Ce sujet, c’est l’amour. Que l’on soit heureux ou malheureux en amour, il n’en reste pas moins que tout le monde fait l’expérience de ce sentiment qui bien souvent occupe une part importante dans notre vie pour le meilleur ou pour le pire. Une fois n’est pas coutume, j’ai choisi de vous parler des travaux d’une sociologue et plus particulièrement de vous recommander la lecture de l’un de ses ouvrages qui traite de la question. Eva Illouz, professeure de sociologie à la Hebrew University de Jérusalem et directrice d’étude à l’École des Hautes Études en Sciences Sociales de Paris, est une intellectuelle et universitaire spécialisée en sociologie des sentiments et de la culture, elle consacre ses recherches à la question du bonheur ou encore de l’amour. L’ouvrage qui a été pour moi une révélation et que je partage comme un cadeau avec vous en ce début d’année, Pourquoi l’amour fait mal, L’expérience amoureuse dans la modernité, est une réflexion sur l’amour à l’ère de la consommation. Si la souffrance psychique liée à cette expérience bouleversante qu’est l’amour a toujours existé, Eva Illouz s’attache à éclairer le changement qui s’est opéré dans la modernité entrainant avec lui une nouvelle manière d’aimer et surtout une nouvelle manière d’en souffrir. Pour cela, elle dresse le portrait de l’individu contemporain et analyse son rapport à l’amour, elle met en lumière tout ce qui découle de cette nouvelle façon de percevoir le sentiment amoureux et révèle tous les problèmes liés à nos sociétés modernes, tels que la peur de l’engagement, l’instabilité émotionnelle engendrée par la multitude de choix qui s’offre à l’ère des sites de rencontres et autres applications de dating que l’on ne nommera pas, la standardisation des critères et bien sûr la question sexuelle n’est pas oubliée. L’amour à l’ère du capitalisme n’a pus grand chose à voir avec l’amour d’avant la modernité et c’est cette transition vers la quasi marchandisation du sentiment amoureux qu’Eva Illouz s’emploie à mettre en lumière.

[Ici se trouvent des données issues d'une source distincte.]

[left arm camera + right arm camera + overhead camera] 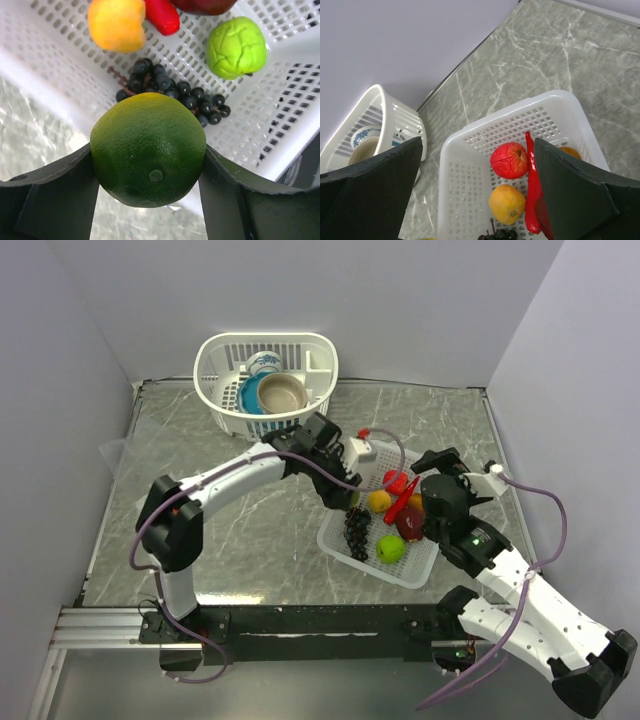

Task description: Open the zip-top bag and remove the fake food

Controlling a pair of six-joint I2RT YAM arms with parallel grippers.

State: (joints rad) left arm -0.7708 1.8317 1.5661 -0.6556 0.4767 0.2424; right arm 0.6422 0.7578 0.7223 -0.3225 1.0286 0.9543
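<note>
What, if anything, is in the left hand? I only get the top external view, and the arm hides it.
Observer: A dark green lime, pinched between the left hand's fingers.
Operator: Is it over the basket?
Observer: At the edge. In the left wrist view it overlaps the white basket's rim, with the grapes just inside.
Operator: And the right hand?
Observer: The right hand is wide open, with nothing between its fingers.
</note>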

L’objectif n’est pas de faire de l’amour avant la modernité un disparu que l’on regretterait en fustigeant la modernité mais bien de comprendre ce qui fait qu’aujourd’hui l’individu qui semble être libre et plus préparé à la souffrance n’est en réalité que plus fragile et paradoxal dans son rapport à l’amour. Elle dresse à travers l’histoire, la littérature et la culture populaire une brillante analyse de ce qu’est aujourd’hui le sentiment amoureux et ce qui fait que notre manière d’en souffrir est différente en ce qu’elle est liée à la modernité. Loin d’être un énième ouvrage psychologisant sur le sujet, c’est une véritable étude sociologique qu’Eva Illouz nous livre pour appréhender un questionnement traditionnellement accaparé par la psychologie, ce qui offre une nouvelle perspective d’analyse de cette question souvent abandonnée à l’idée de la responsabilité individuelle, négligeant le fait que ce sont les rapports sociaux qui façonnent notre rapport à l’amour. « Comme tout réveil au lendemain d’une soirée arrosée, cette approbation sobre de la modernité n’a pas la faveur des utopies ou des dénonciations. Mais elle offre l’espoir que nous puissions, en faisant preuve de lucidité, mieux vivre ces temps difficiles, et peut être même réinventer de nouvelles formes de passion. ». Eva Illouz, Pourquoi l’amour fait mal, L’expérience amoureuse dans la modernité. Paris, ed Seuil, coll La couleur des idées, 2012, 400 pages.

Bonne année à tous et n’oubliez pas, la lucidité est la clé du bonheur véritable.